• What you need to do: Write out the entries exactly, pictures excluded.

• Dataset records:
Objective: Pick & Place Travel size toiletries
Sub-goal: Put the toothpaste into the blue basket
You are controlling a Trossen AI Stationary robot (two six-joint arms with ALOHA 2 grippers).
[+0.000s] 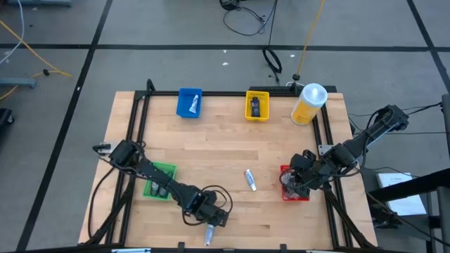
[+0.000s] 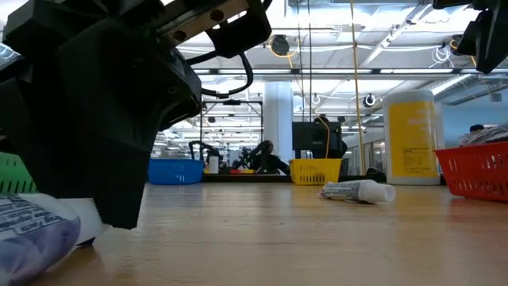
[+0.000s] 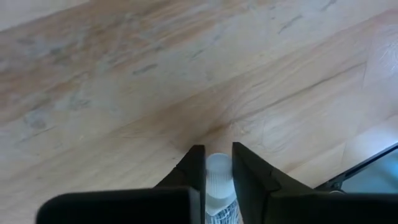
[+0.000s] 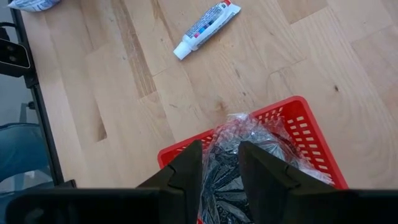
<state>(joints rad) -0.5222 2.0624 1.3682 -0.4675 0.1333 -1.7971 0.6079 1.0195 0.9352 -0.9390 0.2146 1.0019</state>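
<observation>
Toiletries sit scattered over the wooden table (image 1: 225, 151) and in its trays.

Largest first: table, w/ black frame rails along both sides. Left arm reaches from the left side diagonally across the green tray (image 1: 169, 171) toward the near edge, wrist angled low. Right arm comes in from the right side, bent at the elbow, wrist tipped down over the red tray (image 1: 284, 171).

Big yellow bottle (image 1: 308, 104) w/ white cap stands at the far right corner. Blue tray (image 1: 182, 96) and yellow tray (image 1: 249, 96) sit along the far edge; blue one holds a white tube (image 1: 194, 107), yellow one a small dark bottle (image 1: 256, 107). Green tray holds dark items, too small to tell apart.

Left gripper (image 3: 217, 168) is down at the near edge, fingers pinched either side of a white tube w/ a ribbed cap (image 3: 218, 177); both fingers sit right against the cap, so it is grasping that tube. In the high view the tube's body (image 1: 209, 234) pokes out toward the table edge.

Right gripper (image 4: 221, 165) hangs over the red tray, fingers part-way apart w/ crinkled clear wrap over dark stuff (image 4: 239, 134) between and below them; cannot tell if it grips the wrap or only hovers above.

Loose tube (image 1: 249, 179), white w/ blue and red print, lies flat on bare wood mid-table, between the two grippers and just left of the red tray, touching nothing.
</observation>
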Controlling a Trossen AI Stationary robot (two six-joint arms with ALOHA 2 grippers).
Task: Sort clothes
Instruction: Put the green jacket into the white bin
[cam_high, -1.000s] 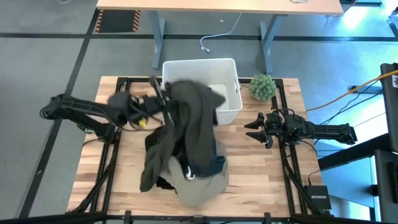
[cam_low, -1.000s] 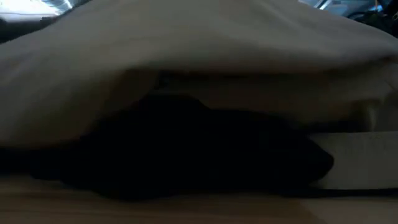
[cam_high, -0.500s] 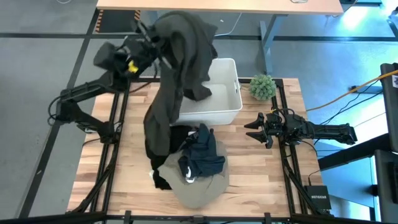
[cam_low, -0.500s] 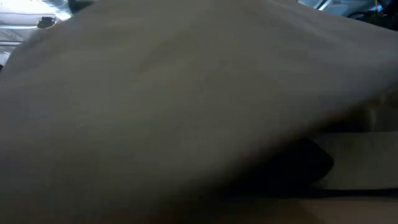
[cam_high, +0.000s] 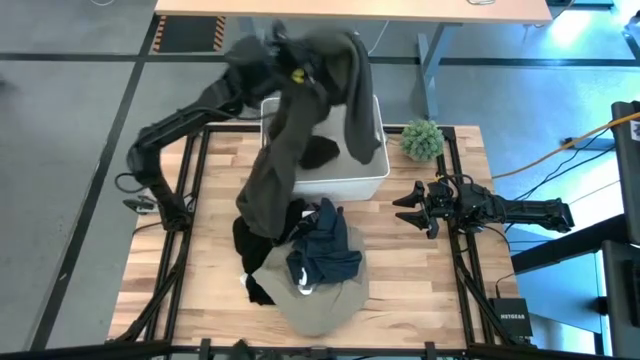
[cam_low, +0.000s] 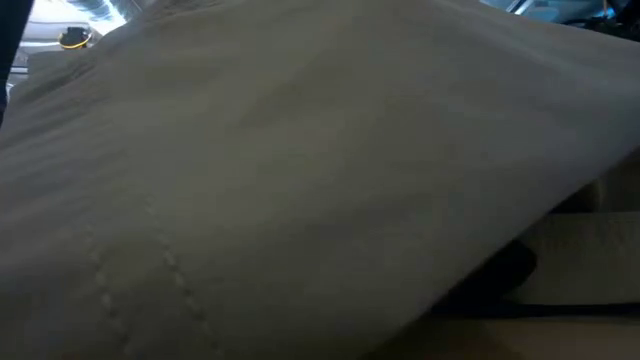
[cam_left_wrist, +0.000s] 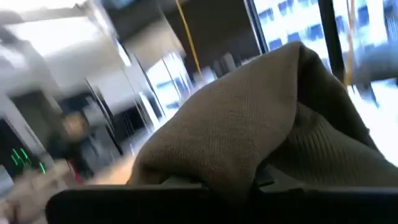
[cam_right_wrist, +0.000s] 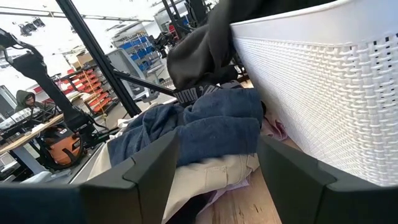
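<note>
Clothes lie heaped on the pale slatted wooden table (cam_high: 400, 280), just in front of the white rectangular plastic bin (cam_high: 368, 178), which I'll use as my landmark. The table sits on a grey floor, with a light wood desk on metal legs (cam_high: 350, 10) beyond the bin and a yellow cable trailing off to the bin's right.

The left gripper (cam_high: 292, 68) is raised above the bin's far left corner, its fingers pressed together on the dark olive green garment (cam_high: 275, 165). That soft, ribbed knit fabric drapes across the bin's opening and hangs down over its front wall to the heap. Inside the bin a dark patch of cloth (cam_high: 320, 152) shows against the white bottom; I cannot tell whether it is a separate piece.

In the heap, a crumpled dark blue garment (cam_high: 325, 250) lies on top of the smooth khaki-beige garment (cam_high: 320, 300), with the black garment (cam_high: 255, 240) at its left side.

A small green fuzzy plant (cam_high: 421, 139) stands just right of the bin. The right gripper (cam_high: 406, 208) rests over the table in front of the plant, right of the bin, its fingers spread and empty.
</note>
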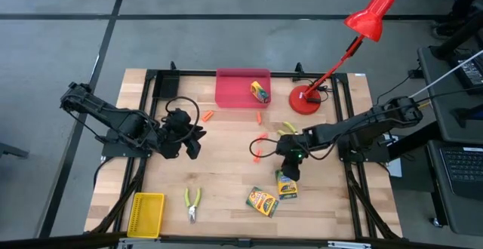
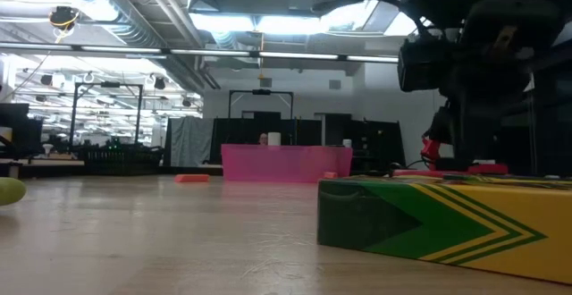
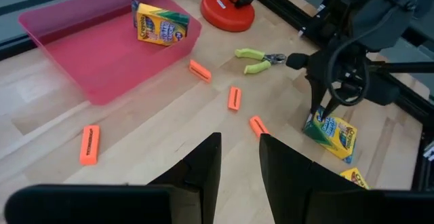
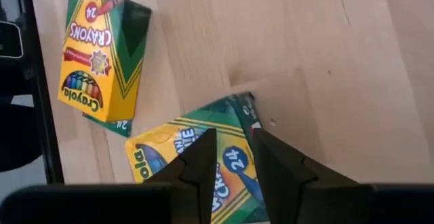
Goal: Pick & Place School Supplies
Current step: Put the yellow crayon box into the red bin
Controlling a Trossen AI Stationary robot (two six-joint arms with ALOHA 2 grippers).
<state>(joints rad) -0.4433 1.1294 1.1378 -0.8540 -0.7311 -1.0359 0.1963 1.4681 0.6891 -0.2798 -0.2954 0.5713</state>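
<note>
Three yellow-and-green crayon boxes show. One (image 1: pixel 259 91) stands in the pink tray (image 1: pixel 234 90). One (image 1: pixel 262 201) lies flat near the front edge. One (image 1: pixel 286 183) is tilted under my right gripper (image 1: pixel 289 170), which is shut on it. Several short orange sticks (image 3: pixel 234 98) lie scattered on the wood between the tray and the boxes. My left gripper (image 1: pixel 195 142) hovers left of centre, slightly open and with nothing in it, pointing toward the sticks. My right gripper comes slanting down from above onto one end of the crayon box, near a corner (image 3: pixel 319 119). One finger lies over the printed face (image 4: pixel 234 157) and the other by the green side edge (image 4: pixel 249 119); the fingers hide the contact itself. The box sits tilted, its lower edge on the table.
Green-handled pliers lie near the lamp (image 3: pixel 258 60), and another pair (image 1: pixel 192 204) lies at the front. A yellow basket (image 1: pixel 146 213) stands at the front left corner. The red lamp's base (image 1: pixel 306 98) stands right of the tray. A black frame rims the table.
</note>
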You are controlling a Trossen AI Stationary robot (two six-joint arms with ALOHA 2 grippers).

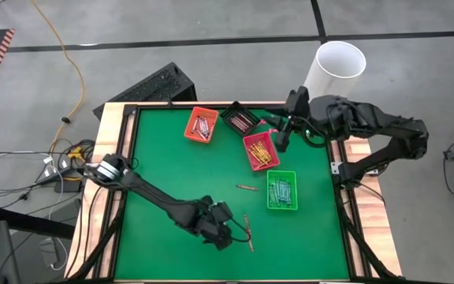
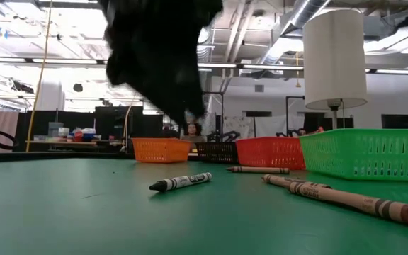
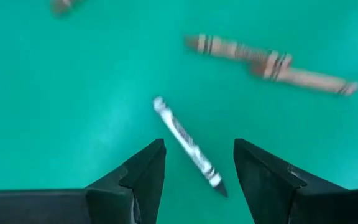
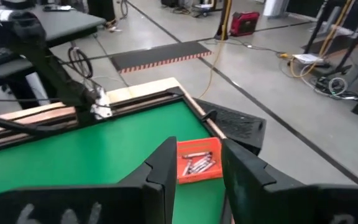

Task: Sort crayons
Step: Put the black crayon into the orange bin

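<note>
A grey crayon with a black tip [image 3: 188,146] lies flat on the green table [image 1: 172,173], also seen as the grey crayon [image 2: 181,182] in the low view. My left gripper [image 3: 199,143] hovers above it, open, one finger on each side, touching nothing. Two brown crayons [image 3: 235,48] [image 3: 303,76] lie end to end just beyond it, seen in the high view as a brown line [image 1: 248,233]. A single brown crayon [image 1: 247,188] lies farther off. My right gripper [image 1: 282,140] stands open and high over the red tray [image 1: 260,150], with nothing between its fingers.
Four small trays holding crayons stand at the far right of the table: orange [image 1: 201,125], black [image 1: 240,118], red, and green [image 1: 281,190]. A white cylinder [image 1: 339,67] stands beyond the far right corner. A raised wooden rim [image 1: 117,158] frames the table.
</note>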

• Task answer:
Objective: Pick & Place Travel size toiletries
Sub-goal: Put the toothpaste into the blue basket
You are controlling a Trossen AI Stationary robot (two six-joint arms with ALOHA 2 grippers).
[+0.000s] 
[+0.000s] 
[+0.000s] 
[+0.000s] 
<state>(joints rad) -0.5222 2.0624 1.3682 -0.4675 0.1333 -1.7971 0.6079 1.0195 0.9352 -0.9390 0.2146 1.0019</state>
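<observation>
Toiletries sit scattered over the wooden table (image 1: 225, 151) and in its trays.

Largest first: table, w/ black frame rails along both sides. Left arm reaches from the left side diagonally across the green tray (image 1: 169, 171) toward the near edge, wrist angled low. Right arm comes in from the right side, bent at the elbow, wrist tipped down over the red tray (image 1: 284, 171).

Big yellow bottle (image 1: 308, 104) w/ white cap stands at the far right corner. Blue tray (image 1: 182, 96) and yellow tray (image 1: 249, 96) sit along the far edge; blue one holds a white tube (image 1: 194, 107), yellow one a small dark bottle (image 1: 256, 107). Green tray holds dark items, too small to tell apart.

Left gripper (image 3: 217, 168) is down at the near edge, fingers pinched either side of a white tube w/ a ribbed cap (image 3: 218, 177); both fingers sit right against the cap, so it is grasping that tube. In the high view the tube's body (image 1: 209, 234) pokes out toward the table edge.

Right gripper (image 4: 221, 165) hangs over the red tray, fingers part-way apart w/ crinkled clear wrap over dark stuff (image 4: 239, 134) between and below them; cannot tell if it grips the wrap or only hovers above.

Loose tube (image 1: 249, 179), white w/ blue and red print, lies flat on bare wood mid-table, between the two grippers and just left of the red tray, touching nothing.
</observation>
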Controlling a Trossen AI Stationary robot (two six-joint arms with ALOHA 2 grippers).
Task: Sort clothes
Instruction: Put the green jacket into the white bin
[cam_high, -1.000s] 
[cam_low, -1.000s] 
[cam_high, -0.500s] 
[cam_low, -0.500s] 
[cam_high, +0.000s] 
[cam_low, +0.000s] 
[cam_left_wrist, +0.000s] 
[cam_right_wrist, +0.000s] 
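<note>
Clothes lie heaped on the pale slatted wooden table (cam_high: 400, 280), just in front of the white rectangular plastic bin (cam_high: 368, 178), which I'll use as my landmark. The table sits on a grey floor, with a light wood desk on metal legs (cam_high: 350, 10) beyond the bin and a yellow cable trailing off to the bin's right.

The left gripper (cam_high: 292, 68) is raised above the bin's far left corner, its fingers pressed together on the dark olive green garment (cam_high: 275, 165). That soft, ribbed knit fabric drapes across the bin's opening and hangs down over its front wall to the heap. Inside the bin a dark patch of cloth (cam_high: 320, 152) shows against the white bottom; I cannot tell whether it is a separate piece.

In the heap, a crumpled dark blue garment (cam_high: 325, 250) lies on top of the smooth khaki-beige garment (cam_high: 320, 300), with the black garment (cam_high: 255, 240) at its left side.

A small green fuzzy plant (cam_high: 421, 139) stands just right of the bin. The right gripper (cam_high: 406, 208) rests over the table in front of the plant, right of the bin, its fingers spread and empty.
</note>
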Goal: Pick & Place School Supplies
Current step: Put the yellow crayon box into the red bin
Controlling a Trossen AI Stationary robot (two six-joint arms with ALOHA 2 grippers).
<state>(joints rad) -0.4433 1.1294 1.1378 -0.8540 -0.7311 -1.0359 0.1963 1.4681 0.6891 -0.2798 -0.2954 0.5713</state>
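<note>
Three yellow-and-green crayon boxes show. One (image 1: pixel 259 91) stands in the pink tray (image 1: pixel 234 90). One (image 1: pixel 262 201) lies flat near the front edge. One (image 1: pixel 286 183) is tilted under my right gripper (image 1: pixel 289 170), which is shut on it. Several short orange sticks (image 3: pixel 234 98) lie scattered on the wood between the tray and the boxes. My left gripper (image 1: pixel 195 142) hovers left of centre, slightly open and with nothing in it, pointing toward the sticks. My right gripper comes slanting down from above onto one end of the crayon box, near a corner (image 3: pixel 319 119). One finger lies over the printed face (image 4: pixel 234 157) and the other by the green side edge (image 4: pixel 249 119); the fingers hide the contact itself. The box sits tilted, its lower edge on the table.
Green-handled pliers lie near the lamp (image 3: pixel 258 60), and another pair (image 1: pixel 192 204) lies at the front. A yellow basket (image 1: pixel 146 213) stands at the front left corner. The red lamp's base (image 1: pixel 306 98) stands right of the tray. A black frame rims the table.
</note>
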You are controlling a Trossen AI Stationary robot (two six-joint arms with ALOHA 2 grippers).


Task: Sort crayons
Step: Put the black crayon into the orange bin

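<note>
A grey crayon with a black tip [image 3: 188,146] lies flat on the green table [image 1: 172,173], also seen as the grey crayon [image 2: 181,182] in the low view. My left gripper [image 3: 199,143] hovers above it, open, one finger on each side, touching nothing. Two brown crayons [image 3: 235,48] [image 3: 303,76] lie end to end just beyond it, seen in the high view as a brown line [image 1: 248,233]. A single brown crayon [image 1: 247,188] lies farther off. My right gripper [image 1: 282,140] stands open and high over the red tray [image 1: 260,150], with nothing between its fingers.
Four small trays holding crayons stand at the far right of the table: orange [image 1: 201,125], black [image 1: 240,118], red, and green [image 1: 281,190]. A white cylinder [image 1: 339,67] stands beyond the far right corner. A raised wooden rim [image 1: 117,158] frames the table.
</note>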

No more output will be produced.